• **Exercise instructions**
Determine the count of lines in the following entries that contain the string "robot". Write only the number.

Dataset records:
|---|

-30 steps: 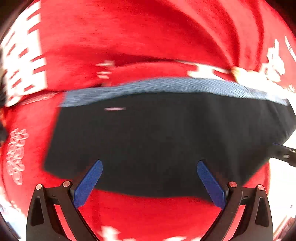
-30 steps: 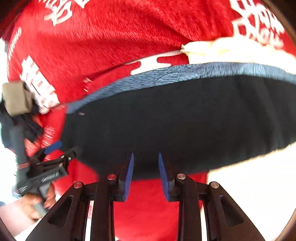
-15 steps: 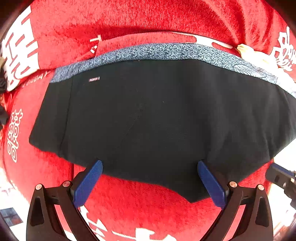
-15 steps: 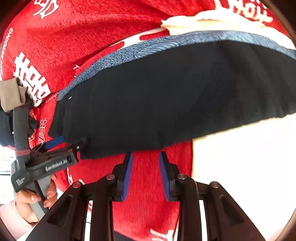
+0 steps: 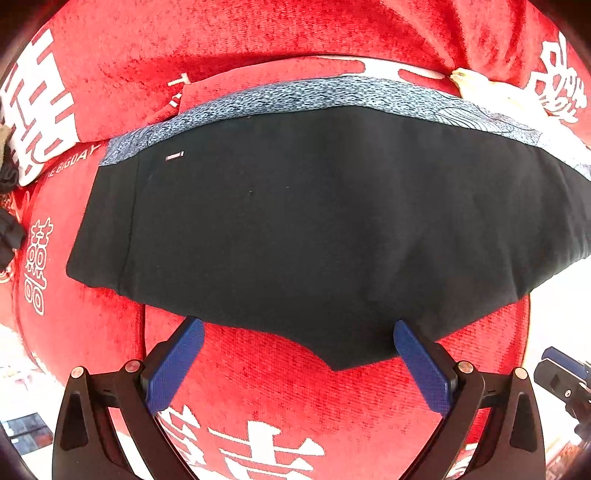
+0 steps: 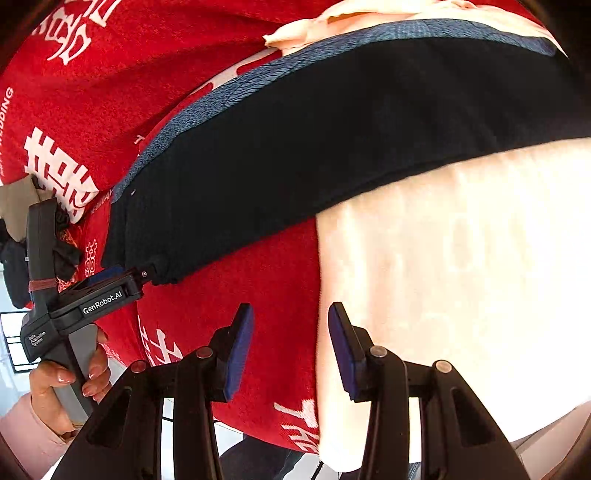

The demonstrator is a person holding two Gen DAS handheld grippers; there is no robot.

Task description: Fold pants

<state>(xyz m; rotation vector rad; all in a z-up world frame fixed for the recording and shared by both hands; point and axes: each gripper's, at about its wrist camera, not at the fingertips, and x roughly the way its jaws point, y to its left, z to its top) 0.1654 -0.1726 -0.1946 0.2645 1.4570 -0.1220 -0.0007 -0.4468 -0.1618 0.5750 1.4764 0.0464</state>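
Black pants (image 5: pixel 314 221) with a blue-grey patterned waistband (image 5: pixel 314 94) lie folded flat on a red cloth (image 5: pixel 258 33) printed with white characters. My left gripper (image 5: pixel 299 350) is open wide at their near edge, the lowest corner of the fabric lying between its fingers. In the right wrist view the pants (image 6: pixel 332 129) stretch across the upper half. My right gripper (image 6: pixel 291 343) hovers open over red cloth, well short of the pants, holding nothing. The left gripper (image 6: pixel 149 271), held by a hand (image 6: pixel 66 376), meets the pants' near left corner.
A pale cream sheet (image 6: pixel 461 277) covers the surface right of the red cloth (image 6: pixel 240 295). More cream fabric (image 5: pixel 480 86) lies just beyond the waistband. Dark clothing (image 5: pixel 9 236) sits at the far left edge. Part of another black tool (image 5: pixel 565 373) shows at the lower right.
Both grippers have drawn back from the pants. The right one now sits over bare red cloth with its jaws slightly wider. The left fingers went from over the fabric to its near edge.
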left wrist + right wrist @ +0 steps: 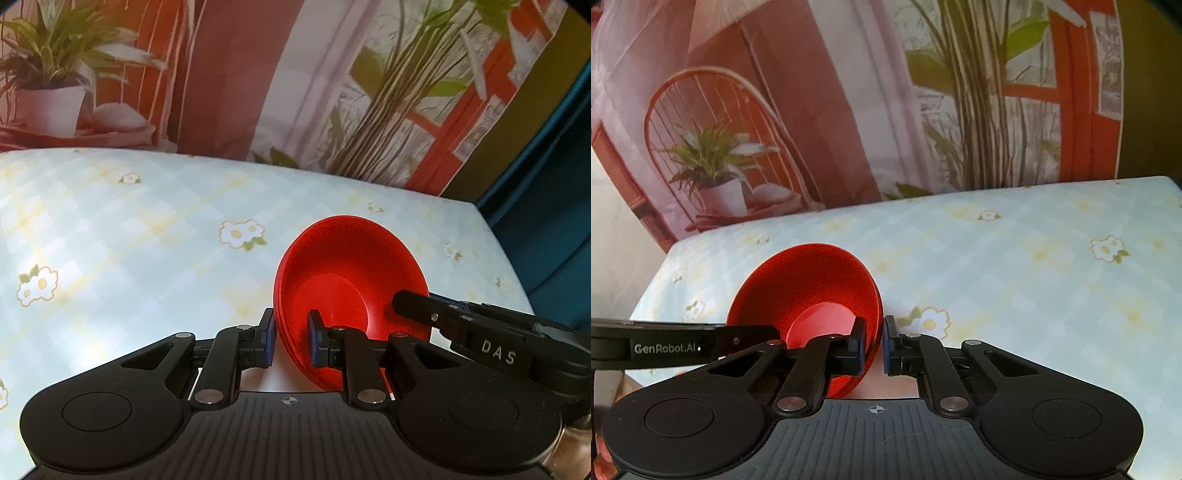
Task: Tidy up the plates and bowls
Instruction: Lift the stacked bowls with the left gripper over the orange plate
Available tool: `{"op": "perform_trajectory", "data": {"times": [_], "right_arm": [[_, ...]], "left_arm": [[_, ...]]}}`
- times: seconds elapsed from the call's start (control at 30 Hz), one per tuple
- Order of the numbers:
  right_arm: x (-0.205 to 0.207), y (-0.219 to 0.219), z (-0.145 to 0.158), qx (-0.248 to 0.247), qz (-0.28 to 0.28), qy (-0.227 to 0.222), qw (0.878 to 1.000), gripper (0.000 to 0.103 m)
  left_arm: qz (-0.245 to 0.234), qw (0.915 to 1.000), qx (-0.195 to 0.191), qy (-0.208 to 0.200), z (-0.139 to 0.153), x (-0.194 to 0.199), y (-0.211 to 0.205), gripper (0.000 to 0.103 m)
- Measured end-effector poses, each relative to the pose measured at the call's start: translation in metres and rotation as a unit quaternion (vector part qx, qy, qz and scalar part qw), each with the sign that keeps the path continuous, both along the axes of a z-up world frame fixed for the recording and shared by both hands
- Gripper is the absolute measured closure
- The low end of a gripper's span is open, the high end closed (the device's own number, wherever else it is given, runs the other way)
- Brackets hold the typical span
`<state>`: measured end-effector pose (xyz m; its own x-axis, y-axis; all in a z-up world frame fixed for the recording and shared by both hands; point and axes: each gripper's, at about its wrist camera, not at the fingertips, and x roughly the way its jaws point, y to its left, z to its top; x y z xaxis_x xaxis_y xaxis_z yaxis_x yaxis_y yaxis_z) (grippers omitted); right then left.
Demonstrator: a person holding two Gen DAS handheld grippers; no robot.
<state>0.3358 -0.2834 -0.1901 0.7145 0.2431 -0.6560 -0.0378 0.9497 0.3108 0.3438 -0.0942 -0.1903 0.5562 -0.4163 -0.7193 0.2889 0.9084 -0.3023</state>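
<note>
A stack of red plates stands tilted on edge in the left wrist view, held above the flowered tablecloth. My left gripper is shut on the stack's near rim. My right gripper reaches in from the right behind the stack. In the right wrist view a red bowl is tilted with its inside facing me. My right gripper is shut on the bowl's right rim. My left gripper crosses in from the left beside the bowl.
The table has a pale blue and yellow checked cloth with daisies. A printed backdrop of curtains, plants and a chair hangs behind it. A dark blue surface lies past the table's right edge.
</note>
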Motion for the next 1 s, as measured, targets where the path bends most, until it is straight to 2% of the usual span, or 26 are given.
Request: {"op": "perform_trajectory", "data": {"times": [0.23, 0.5, 0.73, 1.0], "right_arm": [[-0.013, -0.001, 0.025, 0.004, -0.005, -0.022, 1.0, 0.096], [-0.038, 0.023, 0.048, 0.003, 0.013, -0.041, 0.999, 0.096], [-0.062, 0.051, 0.052, 0.003, 0.034, -0.042, 0.999, 0.096], [-0.086, 0.073, 0.037, 0.002, 0.046, -0.022, 0.999, 0.096]], "left_arm": [[0.001, 0.9996, -0.009, -0.026, 0.024, -0.019, 0.005, 0.084], [0.012, 0.9989, -0.004, -0.045, 0.042, -0.054, 0.029, 0.084], [0.02, 0.9991, 0.006, -0.038, 0.037, -0.084, 0.052, 0.084], [0.027, 0.9994, 0.003, -0.02, 0.023, -0.106, 0.073, 0.084]]}}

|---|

• **Response**
2